The launching of the reforms commission comes after months of disputes between President Ashraf Ghani’s camp and Abdullah’s over the composition and charge of the commission.
“One of the main priorities of the people is to reform the electoral system, and the first step has been taken with the start of the commission’s work,” Abdullah said on Wednesday.
The disputes between Abdullah and Ghani over the commission in recent months have not just served to expose persisting divisions within the national unity government, but also caused controversy in delaying the next round of parliamentary elections. Until electoral reforms are pursued, international donors have said, there will be no funding or support for new parliamentary elections.
“The commission’s work is not just a drama and symbolic, but a national commitment, and it has the support of the national unity government and the government will ensure the commission’s performance,” Abdullah said. “The commission members should know that millions of people have lost their trust in the electoral institutions and now they are waiting for the performance of the commission,” he added.

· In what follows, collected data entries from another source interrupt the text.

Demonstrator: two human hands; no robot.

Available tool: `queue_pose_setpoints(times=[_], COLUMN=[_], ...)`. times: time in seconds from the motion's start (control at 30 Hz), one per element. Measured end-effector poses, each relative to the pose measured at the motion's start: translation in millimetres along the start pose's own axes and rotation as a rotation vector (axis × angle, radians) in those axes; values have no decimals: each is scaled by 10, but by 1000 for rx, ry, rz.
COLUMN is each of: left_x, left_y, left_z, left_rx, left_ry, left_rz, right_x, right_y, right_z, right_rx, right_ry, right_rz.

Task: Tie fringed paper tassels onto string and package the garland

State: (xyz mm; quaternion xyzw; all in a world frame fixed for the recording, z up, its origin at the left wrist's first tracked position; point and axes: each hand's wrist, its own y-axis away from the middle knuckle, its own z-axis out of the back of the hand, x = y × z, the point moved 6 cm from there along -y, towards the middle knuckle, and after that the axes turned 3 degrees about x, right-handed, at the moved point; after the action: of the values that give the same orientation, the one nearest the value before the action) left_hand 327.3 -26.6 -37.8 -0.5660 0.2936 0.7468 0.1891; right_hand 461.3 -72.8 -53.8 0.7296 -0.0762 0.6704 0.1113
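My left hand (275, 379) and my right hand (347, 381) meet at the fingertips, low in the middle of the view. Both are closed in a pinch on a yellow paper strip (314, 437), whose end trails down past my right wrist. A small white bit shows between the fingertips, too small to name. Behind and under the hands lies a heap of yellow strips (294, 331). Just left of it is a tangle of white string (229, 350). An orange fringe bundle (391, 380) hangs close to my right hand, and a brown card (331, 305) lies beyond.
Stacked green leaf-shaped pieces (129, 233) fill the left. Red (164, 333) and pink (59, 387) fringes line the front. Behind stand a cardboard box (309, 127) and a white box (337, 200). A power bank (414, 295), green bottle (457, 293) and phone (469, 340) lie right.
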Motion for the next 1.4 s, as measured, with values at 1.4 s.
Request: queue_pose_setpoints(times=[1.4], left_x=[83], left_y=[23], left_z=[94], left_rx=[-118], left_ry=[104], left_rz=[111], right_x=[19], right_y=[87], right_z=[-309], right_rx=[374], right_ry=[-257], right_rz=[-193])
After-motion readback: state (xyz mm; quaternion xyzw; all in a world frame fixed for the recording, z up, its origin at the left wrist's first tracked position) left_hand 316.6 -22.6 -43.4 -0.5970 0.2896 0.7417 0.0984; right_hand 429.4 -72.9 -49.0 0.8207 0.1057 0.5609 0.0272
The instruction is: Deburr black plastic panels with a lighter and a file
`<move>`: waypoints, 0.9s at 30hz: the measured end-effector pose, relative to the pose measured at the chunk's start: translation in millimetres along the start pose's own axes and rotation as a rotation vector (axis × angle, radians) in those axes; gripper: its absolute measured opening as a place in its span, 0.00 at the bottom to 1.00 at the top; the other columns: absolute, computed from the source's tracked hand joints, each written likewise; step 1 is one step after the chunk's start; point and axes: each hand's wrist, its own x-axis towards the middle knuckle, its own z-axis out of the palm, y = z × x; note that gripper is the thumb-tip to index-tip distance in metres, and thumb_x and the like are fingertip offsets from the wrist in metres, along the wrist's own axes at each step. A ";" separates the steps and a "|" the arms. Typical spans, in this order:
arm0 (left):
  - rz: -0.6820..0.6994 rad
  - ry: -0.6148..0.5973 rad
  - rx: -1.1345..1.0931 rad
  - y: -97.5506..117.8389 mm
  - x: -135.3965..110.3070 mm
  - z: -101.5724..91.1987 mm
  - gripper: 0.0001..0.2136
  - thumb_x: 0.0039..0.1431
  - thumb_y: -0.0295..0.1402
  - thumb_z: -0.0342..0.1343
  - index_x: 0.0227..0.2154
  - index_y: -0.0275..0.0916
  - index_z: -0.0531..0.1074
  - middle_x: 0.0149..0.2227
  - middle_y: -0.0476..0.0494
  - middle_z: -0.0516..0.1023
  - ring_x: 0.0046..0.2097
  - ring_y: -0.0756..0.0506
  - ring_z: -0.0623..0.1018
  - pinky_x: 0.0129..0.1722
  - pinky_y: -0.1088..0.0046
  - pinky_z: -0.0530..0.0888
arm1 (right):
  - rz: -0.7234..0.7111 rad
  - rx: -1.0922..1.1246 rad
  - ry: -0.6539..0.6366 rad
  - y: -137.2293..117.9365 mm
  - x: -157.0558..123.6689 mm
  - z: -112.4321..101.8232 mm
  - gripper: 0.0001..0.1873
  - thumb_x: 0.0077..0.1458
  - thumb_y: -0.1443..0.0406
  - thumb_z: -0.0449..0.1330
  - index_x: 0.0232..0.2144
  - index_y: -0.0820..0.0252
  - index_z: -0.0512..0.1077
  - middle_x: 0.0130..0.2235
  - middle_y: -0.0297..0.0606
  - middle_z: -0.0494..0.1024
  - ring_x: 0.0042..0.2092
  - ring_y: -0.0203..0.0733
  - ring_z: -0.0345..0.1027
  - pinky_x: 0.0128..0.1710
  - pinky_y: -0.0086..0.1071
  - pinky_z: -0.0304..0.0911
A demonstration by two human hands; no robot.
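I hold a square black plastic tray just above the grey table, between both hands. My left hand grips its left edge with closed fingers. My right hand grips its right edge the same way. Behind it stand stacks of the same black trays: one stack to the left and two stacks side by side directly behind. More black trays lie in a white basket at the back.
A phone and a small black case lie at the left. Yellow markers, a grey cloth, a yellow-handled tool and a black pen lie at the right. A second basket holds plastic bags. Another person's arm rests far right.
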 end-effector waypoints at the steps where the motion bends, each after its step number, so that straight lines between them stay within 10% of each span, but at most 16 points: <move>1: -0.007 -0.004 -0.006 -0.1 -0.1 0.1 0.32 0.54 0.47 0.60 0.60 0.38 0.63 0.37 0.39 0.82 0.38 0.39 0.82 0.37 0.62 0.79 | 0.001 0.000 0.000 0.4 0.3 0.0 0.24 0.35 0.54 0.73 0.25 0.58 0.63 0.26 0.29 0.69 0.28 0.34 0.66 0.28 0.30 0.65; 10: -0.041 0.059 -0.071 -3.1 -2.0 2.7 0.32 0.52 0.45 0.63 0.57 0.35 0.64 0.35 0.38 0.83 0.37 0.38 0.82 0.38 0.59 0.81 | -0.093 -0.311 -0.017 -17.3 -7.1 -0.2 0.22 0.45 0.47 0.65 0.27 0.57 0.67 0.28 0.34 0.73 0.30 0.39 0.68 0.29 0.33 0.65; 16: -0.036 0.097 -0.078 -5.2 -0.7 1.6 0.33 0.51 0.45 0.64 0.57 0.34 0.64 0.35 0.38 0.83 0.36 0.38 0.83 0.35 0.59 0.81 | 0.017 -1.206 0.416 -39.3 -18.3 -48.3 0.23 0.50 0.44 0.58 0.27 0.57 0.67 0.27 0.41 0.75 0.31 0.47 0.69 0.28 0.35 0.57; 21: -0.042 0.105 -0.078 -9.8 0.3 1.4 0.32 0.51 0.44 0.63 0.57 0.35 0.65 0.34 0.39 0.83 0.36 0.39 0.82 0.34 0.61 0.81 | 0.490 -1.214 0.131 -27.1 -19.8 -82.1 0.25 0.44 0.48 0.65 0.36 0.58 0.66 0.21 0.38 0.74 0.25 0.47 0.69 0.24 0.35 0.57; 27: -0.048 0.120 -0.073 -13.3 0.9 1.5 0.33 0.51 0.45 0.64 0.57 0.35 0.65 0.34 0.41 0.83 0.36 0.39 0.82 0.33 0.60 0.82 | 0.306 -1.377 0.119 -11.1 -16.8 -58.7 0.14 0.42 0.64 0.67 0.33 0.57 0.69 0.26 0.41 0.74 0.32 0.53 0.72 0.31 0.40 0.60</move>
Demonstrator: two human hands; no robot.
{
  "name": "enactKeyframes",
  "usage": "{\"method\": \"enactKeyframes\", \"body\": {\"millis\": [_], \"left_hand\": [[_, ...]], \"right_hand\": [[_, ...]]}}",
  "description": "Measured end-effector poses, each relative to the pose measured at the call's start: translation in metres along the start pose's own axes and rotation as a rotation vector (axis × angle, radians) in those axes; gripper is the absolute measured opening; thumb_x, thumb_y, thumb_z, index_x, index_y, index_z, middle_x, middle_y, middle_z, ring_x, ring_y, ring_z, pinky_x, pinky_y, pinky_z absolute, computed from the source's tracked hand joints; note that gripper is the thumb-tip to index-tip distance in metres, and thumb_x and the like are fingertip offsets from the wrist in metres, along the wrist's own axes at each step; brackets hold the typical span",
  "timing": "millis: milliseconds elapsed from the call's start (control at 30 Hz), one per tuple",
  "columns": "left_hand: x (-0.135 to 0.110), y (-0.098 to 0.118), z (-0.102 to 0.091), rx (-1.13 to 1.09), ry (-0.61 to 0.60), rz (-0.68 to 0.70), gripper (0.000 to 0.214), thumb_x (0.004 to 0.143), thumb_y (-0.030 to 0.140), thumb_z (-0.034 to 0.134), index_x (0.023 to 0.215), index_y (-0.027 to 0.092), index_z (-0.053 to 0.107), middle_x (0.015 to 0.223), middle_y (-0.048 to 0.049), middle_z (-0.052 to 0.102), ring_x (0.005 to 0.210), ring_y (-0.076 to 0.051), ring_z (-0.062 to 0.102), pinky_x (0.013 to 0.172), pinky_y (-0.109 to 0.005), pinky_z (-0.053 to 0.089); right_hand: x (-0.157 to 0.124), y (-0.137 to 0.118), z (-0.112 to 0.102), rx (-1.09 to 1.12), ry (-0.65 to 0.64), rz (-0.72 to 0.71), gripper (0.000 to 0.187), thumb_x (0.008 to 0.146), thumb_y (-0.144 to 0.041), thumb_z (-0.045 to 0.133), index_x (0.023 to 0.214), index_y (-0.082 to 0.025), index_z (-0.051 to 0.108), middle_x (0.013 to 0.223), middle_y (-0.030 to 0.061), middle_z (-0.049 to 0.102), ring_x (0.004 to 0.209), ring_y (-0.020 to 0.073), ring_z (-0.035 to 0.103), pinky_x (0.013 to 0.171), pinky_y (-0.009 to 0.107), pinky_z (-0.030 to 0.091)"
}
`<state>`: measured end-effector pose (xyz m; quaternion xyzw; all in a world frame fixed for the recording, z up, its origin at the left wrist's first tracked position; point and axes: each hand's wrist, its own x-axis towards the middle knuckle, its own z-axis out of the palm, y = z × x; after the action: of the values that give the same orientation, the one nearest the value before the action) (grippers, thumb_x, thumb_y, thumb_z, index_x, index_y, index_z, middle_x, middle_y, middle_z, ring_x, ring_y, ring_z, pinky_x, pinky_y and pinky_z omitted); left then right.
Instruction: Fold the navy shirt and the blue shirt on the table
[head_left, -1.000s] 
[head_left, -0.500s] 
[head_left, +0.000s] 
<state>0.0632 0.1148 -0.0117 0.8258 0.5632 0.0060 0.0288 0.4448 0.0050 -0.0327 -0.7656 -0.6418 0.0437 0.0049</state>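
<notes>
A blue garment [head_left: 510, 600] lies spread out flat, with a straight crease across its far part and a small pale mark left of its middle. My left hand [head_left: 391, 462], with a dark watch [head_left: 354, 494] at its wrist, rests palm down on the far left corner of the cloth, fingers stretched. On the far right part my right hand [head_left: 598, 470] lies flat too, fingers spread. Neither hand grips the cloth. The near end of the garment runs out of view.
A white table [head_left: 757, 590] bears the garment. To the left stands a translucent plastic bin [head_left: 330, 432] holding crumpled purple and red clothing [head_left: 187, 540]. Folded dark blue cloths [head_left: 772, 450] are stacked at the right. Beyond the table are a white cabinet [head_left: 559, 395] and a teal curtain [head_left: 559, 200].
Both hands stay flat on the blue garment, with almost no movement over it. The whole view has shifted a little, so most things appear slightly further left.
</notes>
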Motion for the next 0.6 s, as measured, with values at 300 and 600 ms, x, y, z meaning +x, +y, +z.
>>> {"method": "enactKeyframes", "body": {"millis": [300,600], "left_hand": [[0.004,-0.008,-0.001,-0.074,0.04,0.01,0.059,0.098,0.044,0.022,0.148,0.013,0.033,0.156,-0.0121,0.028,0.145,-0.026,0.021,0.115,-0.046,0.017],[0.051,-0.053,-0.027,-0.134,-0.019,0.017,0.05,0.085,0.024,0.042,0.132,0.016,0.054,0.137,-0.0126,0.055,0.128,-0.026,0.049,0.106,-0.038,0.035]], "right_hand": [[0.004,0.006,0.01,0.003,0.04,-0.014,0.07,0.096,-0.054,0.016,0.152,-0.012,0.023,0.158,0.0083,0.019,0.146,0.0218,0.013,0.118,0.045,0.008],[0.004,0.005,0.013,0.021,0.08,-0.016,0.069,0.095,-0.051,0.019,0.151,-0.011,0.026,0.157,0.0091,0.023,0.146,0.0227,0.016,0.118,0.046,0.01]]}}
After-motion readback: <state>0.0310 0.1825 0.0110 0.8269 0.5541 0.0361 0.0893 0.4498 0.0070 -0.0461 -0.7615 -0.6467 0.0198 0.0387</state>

The head of the reforms commission, Shah Sultan Akifi, also spoke at the ceremony. He vowed to be impartial in his work. “Our goal is huge, and in order to bring electoral reform, we will meet the duties that have been given to us with independence and the necessary impartiality, and we will try to use the opinions and perspectives of different groups of people,” he said.
The reforms commission will include a representative of the United Nations named Tadamichi Yamamoto, who spoke at the ceremony on Wednesday. “UNAMA will play an advisory role and fully participate in the commission’s work and we will utilize all our experience and the expertise to provide […] assistance to the commission so that the commission will fulfill its tasks,” Yamamoto said. “We will be a bridge between the international community and we look forward to working together in order to achieve credible reforms with full Afghan ownership.”
The commission will be expected to emerge with proposals for amendments to the national electoral laws, particularly regarding the election commissions, their responsibilities and authorities.